Extremes are if your H-score always overestimates; the new score (estimate + new cost) will then always be lower than the previous square's estimate + cost, so you'll beeline to the target. If your H-score always underestimates (or is 0, or whatever) you'll always prefer squares closer to your point of departure, as they'll have a lower cost so far, so you'll basically floodfill from that position.

You can use A* from a theoretical point of view or from a practical point of view. Theoretically, you may never overestimate the cost of any link. That means that you will always find the most efficient route, but will take longer finding it as you'll expand a lot more nodes.

Using it from the practical point of view allows slightly-inadmissible heuristics (ones that can overestimate slightly). The route you find will most likely be slightly unoptimal but shouldn't be too bad for game use. The calculations get way faster though, since you don't expand everything anymore. One (slow) implementation I had made took 6 minutes across a 1k*1k map with a regular trig distance heuristic but only a few seconds with that augmented times 3. The routes weren't too different. Making the heuristic times 5 made the routes basically a beeline & much faster still, but unusably so.

WRT your direct question: It's the second square you evaluate. You have the roads from O to A,B,C planned (with a given cost G for each of those routes). Now, suppose there's a highway from O through A to B, instead of a dirt road from O to B. That means that going through A is faster. When expanding A it looks at all surrounding squares and adds the cost + heuristic to the open list if it wasn't in there already. If it was in there, it sees if the new route is faster (lower G to get to that square) and only if so, does it replace it.

So in your example, it adds O->A->D to the list and then checks if O->A->B is faster than O->B.

-- addendum

Open list: 2 / A (through O), 5 / B (through O), 7 / C (through O)

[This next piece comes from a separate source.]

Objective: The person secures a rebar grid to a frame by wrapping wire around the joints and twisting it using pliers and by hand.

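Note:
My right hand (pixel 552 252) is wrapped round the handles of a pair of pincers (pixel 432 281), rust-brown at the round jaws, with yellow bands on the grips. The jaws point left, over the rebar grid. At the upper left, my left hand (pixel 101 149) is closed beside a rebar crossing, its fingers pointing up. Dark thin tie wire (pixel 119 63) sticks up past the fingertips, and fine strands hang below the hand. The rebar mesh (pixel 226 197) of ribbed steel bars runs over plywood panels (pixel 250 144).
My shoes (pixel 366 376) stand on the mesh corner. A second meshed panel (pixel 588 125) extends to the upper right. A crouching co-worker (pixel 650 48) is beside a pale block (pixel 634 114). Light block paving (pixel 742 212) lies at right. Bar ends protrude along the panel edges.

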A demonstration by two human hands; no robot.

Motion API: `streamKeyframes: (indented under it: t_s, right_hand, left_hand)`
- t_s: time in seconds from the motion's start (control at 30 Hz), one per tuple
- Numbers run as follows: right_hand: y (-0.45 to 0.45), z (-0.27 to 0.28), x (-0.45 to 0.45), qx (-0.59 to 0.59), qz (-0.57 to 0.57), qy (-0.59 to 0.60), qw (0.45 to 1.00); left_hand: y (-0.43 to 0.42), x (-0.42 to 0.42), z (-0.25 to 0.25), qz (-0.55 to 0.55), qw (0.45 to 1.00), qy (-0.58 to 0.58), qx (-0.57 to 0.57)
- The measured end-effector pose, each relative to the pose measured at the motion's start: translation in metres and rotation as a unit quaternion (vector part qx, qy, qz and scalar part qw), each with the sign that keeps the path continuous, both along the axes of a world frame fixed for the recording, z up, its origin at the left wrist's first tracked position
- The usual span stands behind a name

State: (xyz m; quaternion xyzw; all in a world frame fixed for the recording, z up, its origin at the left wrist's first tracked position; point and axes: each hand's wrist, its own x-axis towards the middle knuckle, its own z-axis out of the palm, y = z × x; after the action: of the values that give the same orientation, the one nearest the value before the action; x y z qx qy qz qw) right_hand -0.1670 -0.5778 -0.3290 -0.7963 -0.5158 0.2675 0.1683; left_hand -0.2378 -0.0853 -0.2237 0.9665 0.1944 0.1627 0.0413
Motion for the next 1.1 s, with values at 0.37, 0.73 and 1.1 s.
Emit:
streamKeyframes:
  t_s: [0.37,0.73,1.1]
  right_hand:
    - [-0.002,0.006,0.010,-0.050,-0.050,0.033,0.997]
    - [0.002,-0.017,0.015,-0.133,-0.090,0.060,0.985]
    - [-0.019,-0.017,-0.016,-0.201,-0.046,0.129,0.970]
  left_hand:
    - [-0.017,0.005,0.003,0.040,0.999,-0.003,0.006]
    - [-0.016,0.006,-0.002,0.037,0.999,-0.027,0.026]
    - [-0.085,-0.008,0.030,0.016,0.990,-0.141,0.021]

Closed list: 0 / O (origin / through nothing)

Take A as it's the lowest cost so far. Then, for each neighbor of A calculate the cost to get there.

  • If there's an entry for it already and the cost is lower than we know so far, replace the entry.
  • If there's no current entry, add it.

Working on A, with roads of cost 2 to B and 3 to D. Going to B through A has a cost of 4, where the current entry is 5. So we replace it. D isn't in there, so we add it.

Open list: 4 / B (through A), 5 / D (through A), 7 / C (through O)

Closed list: 0 / O (origin / through nothing), 2 / A (through O)

So we compared A to B versus O to B.


Well, if we are working on the node A, we are considering its neighbours. Say we are considering the B node now (which is in the openList).

The definition given tells us to compare the G value of B (previously computed when it was first added to open list when the working node was O) and the sum of the cost of reaching A from the begining (O) and the cost of reaching B from A.